The lesions, or amyloid plaques, have been imaged previously using high power MRI scanners that are only used on animals, and also with PET scans combined with specialized marker chemicals, according to the study’s researchers.

According to another study presented during ICAD 2008, John Ronald, a PhD candidate in Medical Biophysics, along with Brian Rutt, PhD, and colleagues at the Robarts Research Institute and University of Western Ontario in Canada, examined MRIs from rabbits that had been fed a high cholesterol diet for more than two years to form amyloid plaques in their brains.

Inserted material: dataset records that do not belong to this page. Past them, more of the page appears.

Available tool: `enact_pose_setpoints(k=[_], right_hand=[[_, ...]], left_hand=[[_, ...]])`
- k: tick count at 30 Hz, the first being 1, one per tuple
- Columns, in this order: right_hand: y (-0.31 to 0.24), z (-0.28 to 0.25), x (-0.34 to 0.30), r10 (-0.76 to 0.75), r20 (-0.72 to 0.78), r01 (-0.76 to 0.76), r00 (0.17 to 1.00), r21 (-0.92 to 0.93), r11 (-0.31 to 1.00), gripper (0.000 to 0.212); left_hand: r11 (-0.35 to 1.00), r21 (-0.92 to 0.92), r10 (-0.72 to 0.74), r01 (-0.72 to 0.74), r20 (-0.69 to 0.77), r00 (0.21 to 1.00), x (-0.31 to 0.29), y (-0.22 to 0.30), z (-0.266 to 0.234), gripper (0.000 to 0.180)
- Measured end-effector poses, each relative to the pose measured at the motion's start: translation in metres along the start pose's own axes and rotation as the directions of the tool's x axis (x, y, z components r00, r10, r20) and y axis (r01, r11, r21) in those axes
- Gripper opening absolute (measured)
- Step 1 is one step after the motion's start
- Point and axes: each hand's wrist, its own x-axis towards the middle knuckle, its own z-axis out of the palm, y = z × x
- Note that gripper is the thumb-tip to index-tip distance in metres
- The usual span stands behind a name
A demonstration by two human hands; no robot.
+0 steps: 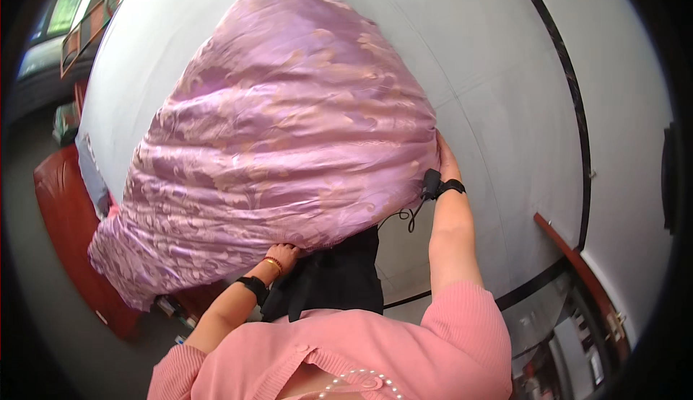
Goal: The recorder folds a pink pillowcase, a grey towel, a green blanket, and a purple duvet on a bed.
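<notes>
A shiny pink-purple quilt (281, 126) with a floral weave is spread out in front of me, its far end narrowing toward the top of the view. Its near edge is gripped by my left hand (284, 256), fingers curled over the cloth close to my waist. My right hand (447, 156) clasps the quilt's right edge, higher up and farther out; most of its fingers are hidden behind the cloth. Both wrists wear black bands, and a small black device (432, 183) with a looped cable sits at the right wrist. Folds run across the quilt between the hands.
A reddish-brown wooden panel (76, 234) stands at the left, next to the quilt's drooping corner. Pale tiled floor (498, 111) with a dark border strip lies to the right. A brown wooden edge (577, 256) and a cluttered shelf (570, 349) are at the lower right.
</notes>
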Motion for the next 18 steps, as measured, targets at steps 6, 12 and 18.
enact_pose_setpoints(k=[6, 12, 18], right_hand=[[-0.027, 0.029, -0.039, 0.009, -0.110, -0.016, 0.994, -0.066, 0.998, 0.044], [-0.047, 0.097, -0.116, -0.274, -0.096, 0.267, 0.957, -0.079, 0.961, 0.046], [0.013, 0.265, -0.183, -0.046, 0.560, 0.289, 0.827, -0.353, 0.890, 0.046]], left_hand=[[0.946, -0.323, -0.007, 0.005, -0.003, 1.000, 0.008, 0.005, -0.013, 0.029], [0.776, -0.614, -0.045, -0.144, -0.282, 0.958, -0.014, -0.010, -0.101, 0.027], [-0.416, -0.799, -0.040, -0.434, -0.460, 0.887, -0.051, -0.057, -0.174, 0.053]])
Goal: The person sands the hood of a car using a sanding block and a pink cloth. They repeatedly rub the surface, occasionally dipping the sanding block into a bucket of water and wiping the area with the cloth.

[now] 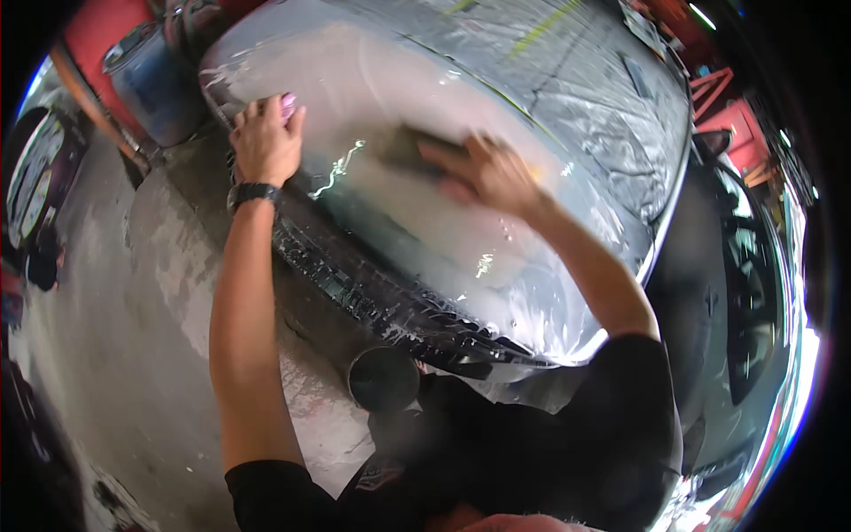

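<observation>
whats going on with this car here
Someone is working by hand at a wet car panel. The right hand, blurred, is at a dark block on its surface. The left hand holds a small pink thing near its edge. Wrinkled sheeting lies beyond.

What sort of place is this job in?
Most likely a car body workshop: a wet, patchy-coloured car panel lies in front, silvery sheeting covers the area beyond it, and a second car stands close by on the right.
</observation>
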Demonstrator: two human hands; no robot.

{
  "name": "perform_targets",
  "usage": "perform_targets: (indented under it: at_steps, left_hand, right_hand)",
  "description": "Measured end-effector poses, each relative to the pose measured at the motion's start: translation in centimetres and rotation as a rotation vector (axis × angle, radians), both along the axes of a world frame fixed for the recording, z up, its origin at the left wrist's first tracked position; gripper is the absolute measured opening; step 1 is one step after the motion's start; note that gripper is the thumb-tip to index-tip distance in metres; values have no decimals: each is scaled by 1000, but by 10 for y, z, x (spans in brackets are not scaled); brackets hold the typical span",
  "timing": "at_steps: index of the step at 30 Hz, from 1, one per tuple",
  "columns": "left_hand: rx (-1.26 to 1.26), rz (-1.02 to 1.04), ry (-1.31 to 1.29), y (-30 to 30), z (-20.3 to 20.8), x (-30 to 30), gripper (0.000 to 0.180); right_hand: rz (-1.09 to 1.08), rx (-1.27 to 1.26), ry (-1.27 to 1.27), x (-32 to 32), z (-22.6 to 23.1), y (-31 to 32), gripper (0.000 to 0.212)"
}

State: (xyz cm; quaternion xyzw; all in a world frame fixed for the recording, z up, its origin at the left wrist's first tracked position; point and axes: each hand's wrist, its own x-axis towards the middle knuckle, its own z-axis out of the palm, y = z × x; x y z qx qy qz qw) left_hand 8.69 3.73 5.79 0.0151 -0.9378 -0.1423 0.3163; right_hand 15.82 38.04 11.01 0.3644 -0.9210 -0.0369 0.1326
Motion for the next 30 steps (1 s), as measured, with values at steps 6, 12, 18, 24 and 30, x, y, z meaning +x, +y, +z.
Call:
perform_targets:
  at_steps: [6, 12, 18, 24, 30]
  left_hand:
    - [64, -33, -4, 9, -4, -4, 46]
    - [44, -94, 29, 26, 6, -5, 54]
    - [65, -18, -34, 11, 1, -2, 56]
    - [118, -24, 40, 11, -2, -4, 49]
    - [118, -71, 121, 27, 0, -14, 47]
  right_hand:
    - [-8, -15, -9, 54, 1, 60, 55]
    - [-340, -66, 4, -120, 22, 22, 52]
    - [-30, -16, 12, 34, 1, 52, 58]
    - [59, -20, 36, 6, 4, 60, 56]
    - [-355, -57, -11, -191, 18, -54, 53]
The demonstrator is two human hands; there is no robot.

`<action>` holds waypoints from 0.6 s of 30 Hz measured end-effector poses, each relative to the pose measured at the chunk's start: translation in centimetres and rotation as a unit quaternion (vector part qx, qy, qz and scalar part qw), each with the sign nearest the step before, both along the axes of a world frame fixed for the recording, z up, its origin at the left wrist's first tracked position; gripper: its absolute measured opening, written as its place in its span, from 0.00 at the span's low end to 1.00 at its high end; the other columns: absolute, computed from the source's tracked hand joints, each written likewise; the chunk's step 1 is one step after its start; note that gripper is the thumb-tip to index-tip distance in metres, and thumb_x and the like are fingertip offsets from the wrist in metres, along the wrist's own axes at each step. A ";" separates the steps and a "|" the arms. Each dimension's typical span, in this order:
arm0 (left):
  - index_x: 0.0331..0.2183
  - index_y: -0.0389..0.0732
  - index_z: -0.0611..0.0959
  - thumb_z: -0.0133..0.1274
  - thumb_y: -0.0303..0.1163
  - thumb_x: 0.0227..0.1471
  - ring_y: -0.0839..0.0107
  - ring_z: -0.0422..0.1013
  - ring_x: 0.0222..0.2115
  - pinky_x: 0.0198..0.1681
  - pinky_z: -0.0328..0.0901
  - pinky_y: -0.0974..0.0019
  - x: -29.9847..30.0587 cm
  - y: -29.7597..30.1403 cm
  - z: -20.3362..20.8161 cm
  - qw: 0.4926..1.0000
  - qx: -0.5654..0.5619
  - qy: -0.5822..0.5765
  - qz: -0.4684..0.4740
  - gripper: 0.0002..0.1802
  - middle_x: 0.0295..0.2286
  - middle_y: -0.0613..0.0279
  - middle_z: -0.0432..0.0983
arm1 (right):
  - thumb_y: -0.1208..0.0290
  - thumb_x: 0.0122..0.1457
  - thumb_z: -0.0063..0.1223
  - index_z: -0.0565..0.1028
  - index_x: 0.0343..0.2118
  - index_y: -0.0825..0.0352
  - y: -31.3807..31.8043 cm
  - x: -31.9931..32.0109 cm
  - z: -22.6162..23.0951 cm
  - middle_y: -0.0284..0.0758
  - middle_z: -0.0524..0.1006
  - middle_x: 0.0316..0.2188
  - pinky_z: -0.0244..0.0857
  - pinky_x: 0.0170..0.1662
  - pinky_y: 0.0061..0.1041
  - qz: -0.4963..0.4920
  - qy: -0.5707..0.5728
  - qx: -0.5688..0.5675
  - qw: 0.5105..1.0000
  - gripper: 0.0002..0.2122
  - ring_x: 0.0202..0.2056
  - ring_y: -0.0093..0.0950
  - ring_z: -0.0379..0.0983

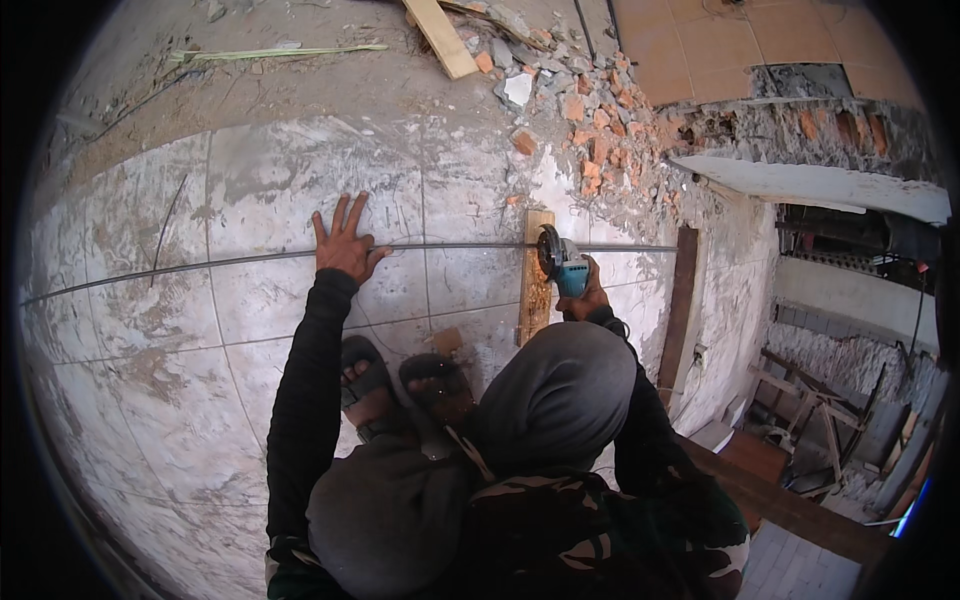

The researchers said that the MRI scans revealed distinct signal voids in several brain areas, which, after autopsy, revealed that the void areas reflected the presence of small clusters of amyloid plaques. Each cluster had high levels of iron, which the researchers said caused the MRI signal voids. Signal voids were not found in animals that were fed a normal diet.

Prashanthi Vemuri, PhD, and colleagues at the Mayo Clinic in Rochester, Minn., sought to validate the ability of a new MRI analysis algorithm known as the STructural Abnormality iNDex (STAND) score to capture Alzheimer's-related tangle severity by comparing the person's STAND-score derived from an MRI scan taken before death with the person's Braak stage calculated after death.

The researchers developed an algorithm that extracts atrophy information from an individual patient's 3D MRI scan. A STAND-score was assigned by comparing the degree of atrophy in the person's brain to atrophy patterns extracted from a large library of 160 Alzheimer's and 160 cognitively normal subjects' MRI scans.

To verify the adjusted STAND scores against Braak staging, the researchers identified 101 patients who had an MRI scan within four years of the time of death, as well as postmortem Braak staging. They compared the two and, on a scale of zero to 1, found the strength of association between the STAND-score and Braak stage to be 0.63.

According to the results, information extracted from MRI scans can accurately capture the severity of Alzheimer's tangle pathology and STAND scores may prove useful for early identification of the disease, the researchers said.

In another study reported at ICAD 2008, Christos Davatzikos, PhD, of the department of radiology at the University of Pennsylvania in Philadelphia, and colleagues examined the presence and progression of advanced high-dimensional patterns in elderly individuals who are cognitively normal, and a small group with mild cognitive impairment, from the Baltimore Longitudinal Study of Aging.

The researchers found that Alzheimer's-like patterns of brain atrophy were increasingly present in 109 healthy participants over age 80. The rate of progression of the index of Alzheimer-like patterns over time also was higher in the older participants.

Davatzikos said that the clinical significance of the patterns of brain atrophy must be further evaluated, and is hopeful that these pattern analysis tools will provide early indicators of brain changes that resemble those seen in people with Alzheimer's.